Adrian Centoni is a writer/actor/director from the western United States. Over the past year he formed a strong collaborative team with cinematographer Justin Derry. Their short film Neither Shadow of Turning, shooting on 16mm film, is currently being funded on Seed&Spark.
It’s 12:22am on a Thursday night. Well, I suppose it’s Friday now. I missed the deadline on this article once and I vow not to miss it again. Let me explain.
I’m making a movie. This dumb plan started when I had an idea, then thought, “Hmm, wouldn’t that be interesting?” The answer to that question was, “Yes, it would.” It’s interesting that six months later, I am working three jobs and trying to maintain a crowdfunding campaign and refine my script and rehearse with my wonderful actress Anne-Marie Mueschke and discuss logistics with my co-director/DP and keep up to date on what’s happening in the world and keep my head from exploding under all this stupid pressure. What have I done? “Wouldn’t that be interesting?!” Yeah, it definitely would, you idiot. Why did I feel the need to do this now?
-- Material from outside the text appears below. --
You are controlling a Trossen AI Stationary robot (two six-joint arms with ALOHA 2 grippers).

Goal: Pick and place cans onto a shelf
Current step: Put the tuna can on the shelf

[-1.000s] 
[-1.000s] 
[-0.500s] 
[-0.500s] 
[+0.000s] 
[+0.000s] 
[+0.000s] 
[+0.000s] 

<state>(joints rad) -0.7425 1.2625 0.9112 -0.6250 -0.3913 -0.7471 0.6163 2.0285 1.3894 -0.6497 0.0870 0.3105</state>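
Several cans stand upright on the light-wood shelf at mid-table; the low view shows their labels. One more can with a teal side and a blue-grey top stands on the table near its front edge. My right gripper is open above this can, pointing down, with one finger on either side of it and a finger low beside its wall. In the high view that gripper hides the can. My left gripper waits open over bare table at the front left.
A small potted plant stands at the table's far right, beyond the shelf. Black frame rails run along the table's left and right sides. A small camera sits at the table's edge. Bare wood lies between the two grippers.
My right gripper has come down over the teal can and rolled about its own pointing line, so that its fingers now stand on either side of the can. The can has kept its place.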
But that’s the thing—it had to be now. There was no other choice. We create because we are forced to create; we cannot control the paint that pushes itself out of our brain tubes and onto that canvas. We are compelled beyond any sense of reason to create. We must sculpt, mold, splatter, click keys, expose the film and check the gate. It’s a necessity. No matter what else is going on in our lives, we can’t shake those persistent little ideas, that feeling. That’s what it is for me—a feeling. I can go about my day trying to ignore it, but that little spark of creation hits like a drug and has lasting effects that are just as powerful.
Just last night, before our rehearsal, I was filled with fear. What’s going to happen tonight? How is this scene going to be blocked? I was a nightmare of nerves. But when I got there, we started talking and blocking and something happened. There was a singular moment when Anne-Marie disappeared and became the character of Anna. She then delivered a line so heartbreaking and inspiring that I practically melted. It was in this moment that I thought, “This is why we are doing this.” That feeling is why I do this.
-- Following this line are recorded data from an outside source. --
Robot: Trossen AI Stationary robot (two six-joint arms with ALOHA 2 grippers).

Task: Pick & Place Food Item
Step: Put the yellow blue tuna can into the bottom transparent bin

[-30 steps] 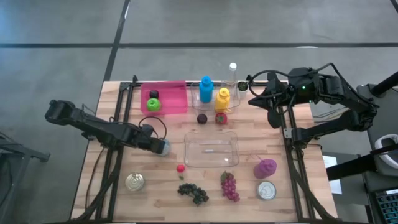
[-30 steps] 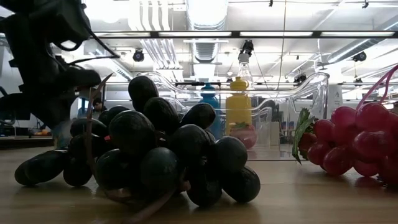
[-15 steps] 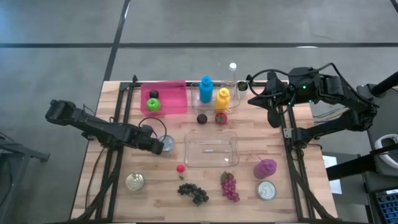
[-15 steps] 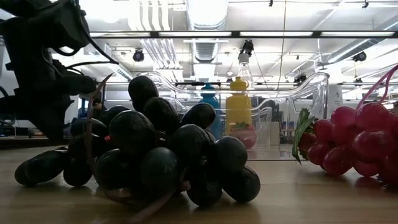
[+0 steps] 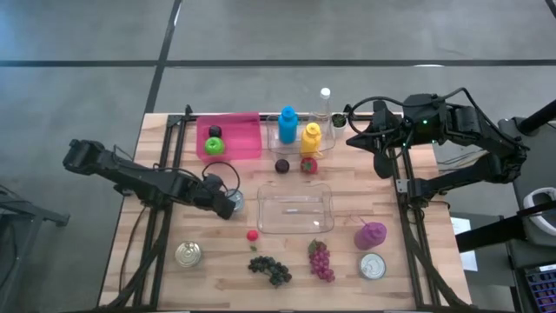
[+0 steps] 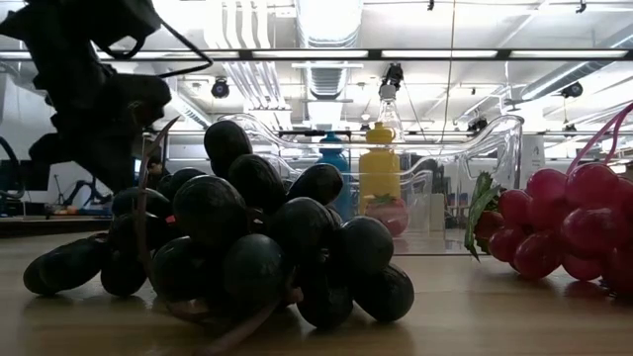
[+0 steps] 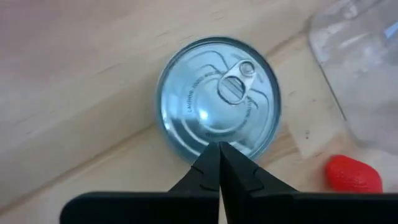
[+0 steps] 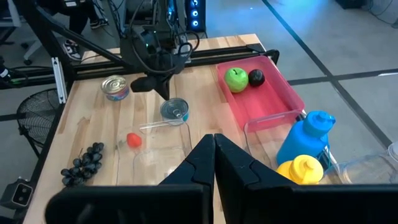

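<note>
Left end effector (image 7: 219, 151): clenched, empty, poised directly above a blue-lidded tin can (image 7: 217, 99).
Blue-lidded tin can: upright on the tabletop (image 5: 165, 235), just beside the left edge of the clear plastic container (image 5: 295, 209).
Right end effector (image 8: 214, 144): clenched, empty, raised over the far right edge of the tabletop.
Small red fruit (image 5: 253, 234): on the tabletop, near the container's front left corner.
Black grapes (image 5: 270, 269): front centre.
Red grapes (image 5: 321, 260): just right of the black grapes.
Pink tray (image 5: 245, 137): far left, holding a green apple (image 5: 214, 146) and a dark fruit (image 5: 215, 132).
</note>
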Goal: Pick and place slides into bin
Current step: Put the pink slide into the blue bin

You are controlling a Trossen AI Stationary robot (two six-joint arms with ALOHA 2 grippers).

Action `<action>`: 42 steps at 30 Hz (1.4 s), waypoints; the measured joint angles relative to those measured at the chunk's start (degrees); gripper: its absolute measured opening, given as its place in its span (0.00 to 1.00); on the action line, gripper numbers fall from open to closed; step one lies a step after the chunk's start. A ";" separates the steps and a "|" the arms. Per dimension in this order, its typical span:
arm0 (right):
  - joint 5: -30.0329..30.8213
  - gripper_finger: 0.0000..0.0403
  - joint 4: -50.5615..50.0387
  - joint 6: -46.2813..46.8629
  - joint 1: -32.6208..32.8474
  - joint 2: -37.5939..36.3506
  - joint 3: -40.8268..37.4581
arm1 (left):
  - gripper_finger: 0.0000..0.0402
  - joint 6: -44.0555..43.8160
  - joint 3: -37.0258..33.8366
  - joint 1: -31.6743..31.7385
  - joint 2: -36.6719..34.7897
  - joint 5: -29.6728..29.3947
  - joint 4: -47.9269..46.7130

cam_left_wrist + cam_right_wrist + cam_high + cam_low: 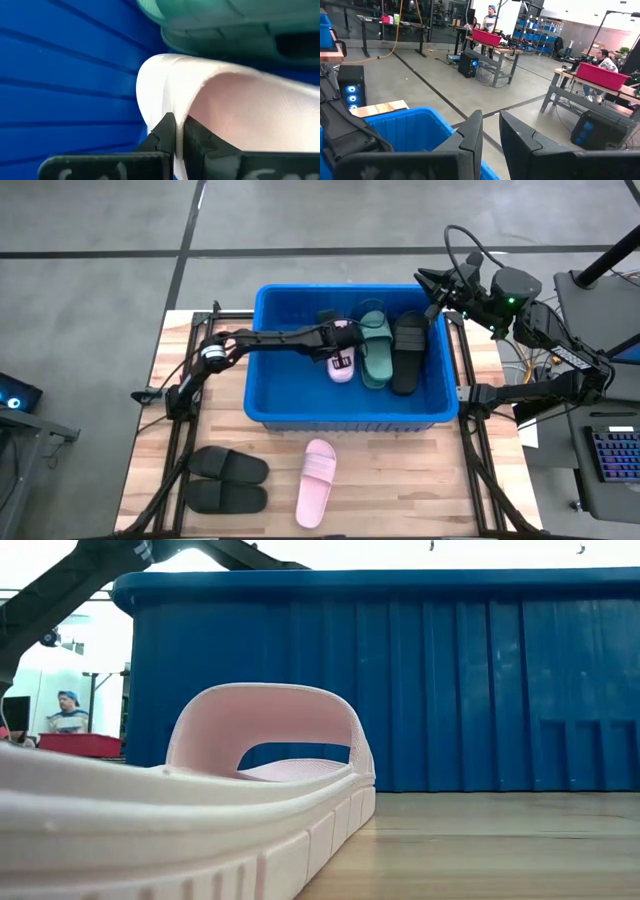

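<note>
The blue bin [268, 370] stands in the middle of the table. In it lie a dark green pair of slides [376, 350], a black slide [408, 352] and a light pink slide [341, 364]. My left gripper [336, 340] reaches into the bin from the table's left and is shut on that pink slide [240, 105]. My right gripper [491, 132] hovers level above the bin's far right corner, its fingers a narrow gap apart with nothing between them. A second pink slide [316, 480] and a black pair [228, 478] lie on the table in front of the bin. My left gripper pinches a thin curved edge of the pink slide [172, 102] between its two fingertips [164, 127]. The fingers slant down into the bin from the table's left. The slide sits beside the green pair [225, 25]; whether it rests on the bin's floor, I cannot tell.
The low view sits at the table top, right behind the loose pink slide [270, 760], with the bin's near wall [450, 680] behind it. Bare wooden table lies to the right of that slide. Workbenches and people show in the room beyond.
</note>
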 joint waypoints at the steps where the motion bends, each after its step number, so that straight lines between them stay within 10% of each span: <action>1: 0.00 0.14 0.00 -0.02 0.02 0.00 0.00 | 0.00 -0.04 -0.01 0.00 0.27 -0.01 0.81; 15: 0.00 0.14 0.00 -0.59 0.02 -0.02 0.00 | 0.04 0.00 -0.03 0.26 1.14 4.98 5.06; 42: -0.02 0.14 0.17 -1.90 0.00 -0.02 0.00 | 0.59 0.42 0.29 1.16 -4.84 16.26 -1.40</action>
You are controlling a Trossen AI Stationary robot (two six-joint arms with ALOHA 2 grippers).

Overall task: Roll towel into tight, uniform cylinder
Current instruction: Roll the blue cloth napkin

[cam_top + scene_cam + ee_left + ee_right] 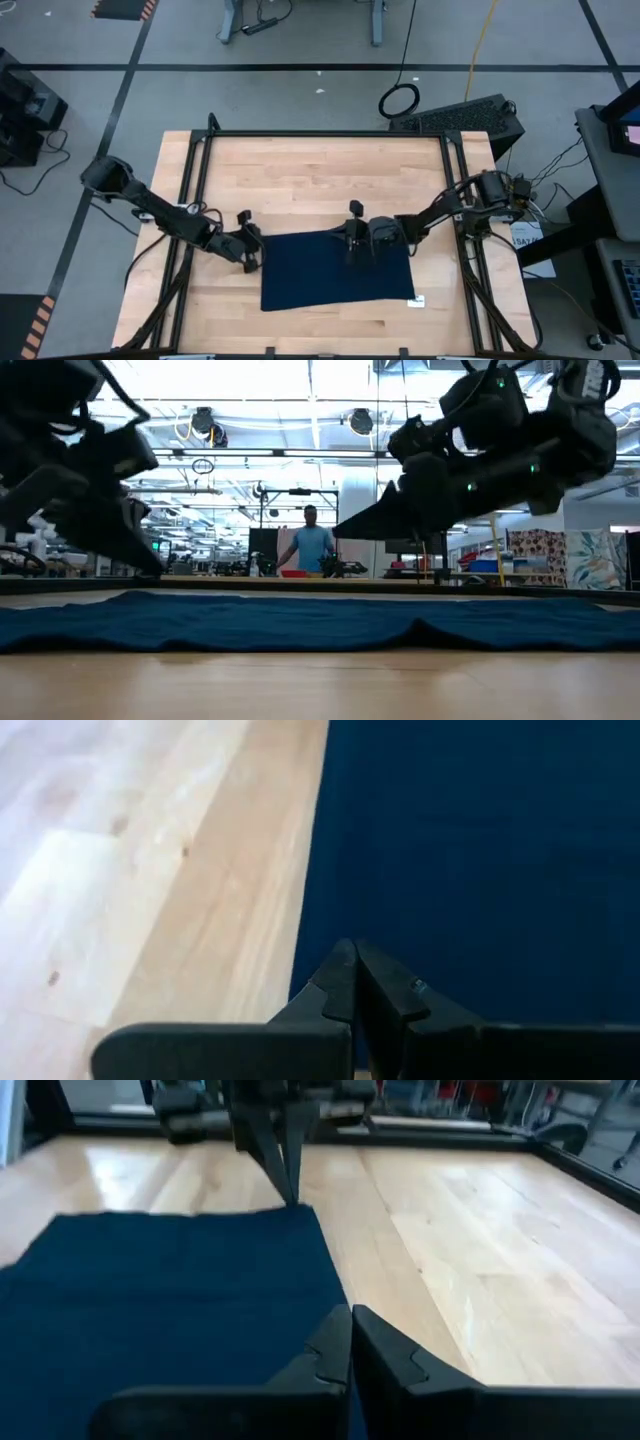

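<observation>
The dark navy towel [338,270] lies spread flat on the wooden table, its white tag [417,300] at the near right corner. A low ripple [420,628] shows along its near edge. My left gripper [254,260] is shut, its tips slanting down at the towel's far left corner [300,1208]. My right gripper [352,246] is shut and hangs clear above the towel's far edge [325,1270], pointing toward the table's left; the low view shows its tips [340,532] well above the cloth. My left gripper has its shut fingertips [290,1185] right at the towel's far left corner, coming slanting down from the table's left side. Whether they touch the cloth I cannot tell.
Black frame rails [320,133] run along the table's far edge and both sides. Bare wood [320,185] lies beyond the towel and a narrower strip [330,330] in front of it. A person [312,545] stands far off in the room.
</observation>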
I go about my life feeling very desensitized to things a lot of the time, but then I have a moment like this one, where art stops me. Levels me. It takes hold and washes over my existence. It’s a good book you can’t stop thinking about for months, a film that moves you to a place you didn’t know you would ever experience, a painting that gives you some peculiar nostalgia. It happens unexpectedly, but it is oh-so rewarding.
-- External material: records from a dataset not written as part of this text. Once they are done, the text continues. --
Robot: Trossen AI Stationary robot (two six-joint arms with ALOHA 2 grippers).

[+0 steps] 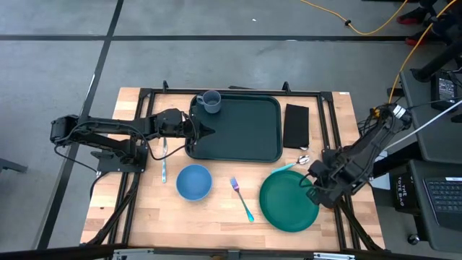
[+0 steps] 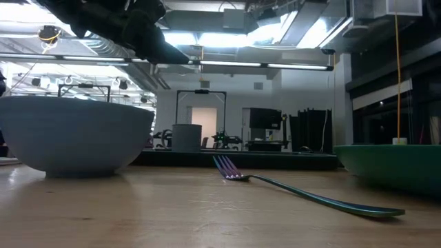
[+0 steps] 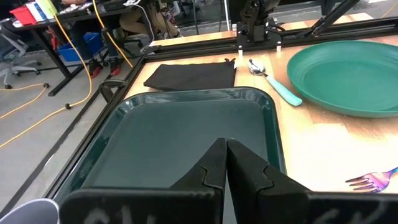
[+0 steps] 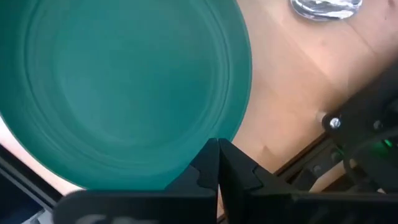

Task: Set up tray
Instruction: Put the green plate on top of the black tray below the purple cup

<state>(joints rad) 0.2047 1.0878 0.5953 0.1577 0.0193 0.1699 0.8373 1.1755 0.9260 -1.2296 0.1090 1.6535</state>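
One item only, a grey cup [image 1: 211,102], stands on the tray [image 1: 242,133] at the far middle of the tabletop [image 1: 216,217]; plate [image 1: 289,201], bowl [image 1: 193,182], fork [image 1: 242,198], spoon [image 1: 296,164] and napkin [image 1: 296,126] remain off it, with the left gripper [image 1: 209,131] at its left rim and the right gripper [image 1: 312,193] over the plate, fingers of both pressed together and holding nothing.

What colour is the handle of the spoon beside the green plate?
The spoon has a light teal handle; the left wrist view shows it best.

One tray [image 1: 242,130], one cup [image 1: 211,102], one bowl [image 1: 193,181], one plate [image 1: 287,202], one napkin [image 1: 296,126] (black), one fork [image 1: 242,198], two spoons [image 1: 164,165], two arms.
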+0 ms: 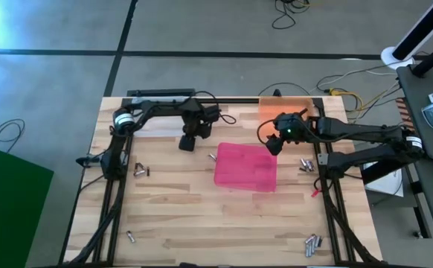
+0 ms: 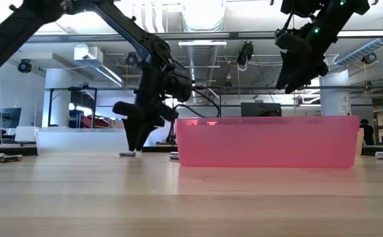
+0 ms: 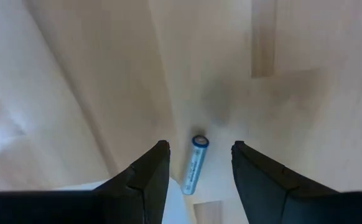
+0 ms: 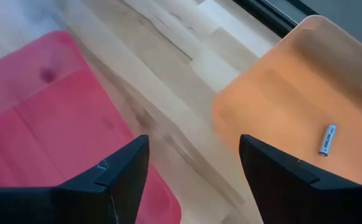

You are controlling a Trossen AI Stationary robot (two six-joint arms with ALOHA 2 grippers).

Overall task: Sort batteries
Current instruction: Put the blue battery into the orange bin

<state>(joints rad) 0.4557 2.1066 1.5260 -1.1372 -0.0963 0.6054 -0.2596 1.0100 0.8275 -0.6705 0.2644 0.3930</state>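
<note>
Bench [image 1: 201, 216]: light wood planks; I see both arms working over its far half.
Left claw [image 1: 187, 143]: low over the bench, left of the pink tray; tips almost on the wood in the low view [image 2: 133, 146]. Fingers [image 3: 150, 177] apart, straddling one battery without touching it.
Battery at left claw [image 3: 194, 165]: silvery-blue cylinder lying flat on the wood, between the two fingers.
Right claw [image 1: 273, 144]: raised above the far right corner of the pink tray, near the orange tray. Fingers [image 4: 122, 171] spread wide, holding nothing.
Pink tray [image 1: 245, 167]: centre of the bench; I see nothing inside it.
Orange tray [image 1: 285, 106]: far edge, behind the right claw; one battery [image 4: 327, 139] lies flat in it.
Loose batteries: a pair by the left arm's base [image 1: 140, 170], one just left of the pink tray [image 1: 212, 157], a group right of it [image 1: 305, 164], one at the near left [image 1: 130, 237], a cluster at the near right [image 1: 312, 243].
</note>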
So I punish myself looking forward to the next fix, hoping to get something sooner than later to take the edge off of how punishing it is to not live in those moments all the time. Maybe it’s just me. I’m sure everyone has their reasons for making what they make, but for me it’s those strange and unforeseen spurts of feeling. Justin Derry, my cinematographer and co-director, always tells me I’m being too sentimental. But is that such a bad thing? If it’s real and it moves me, I say lean into it. If it hits for me, it’s bound to hit for someone else. We don’t want our dark, dramatic film to be sappy, but still, I don’t want to castrate it of that spark, that tenderness.
Last May, I was walking down Sixth Avenue in New York and I stopped to cross the street at 23rd. As I looked around the bustling, busy intersection, a mysterious woman looked at me. She had the most tragically defeated look on her face. Without thinking I spouted, “You’re the saddest person I’ve ever seen. Are you all right?” She nodded, told me she was just tired from flying, and went on her way. But in that moment when we locked eyes, I was overcome with some odd emotion. Something different. She was only a traveler passing through, but still, that fleeting instant stuck with me. That’s that fix I’m chasing. That’s it.
So here I am. It’s now 1:45am. The seconds tick on and I’ve sufficiently yammered ad infinitum about something intangible for way too long. If only I could truly articulate it the way I experience it. Wouldn’t that be interesting?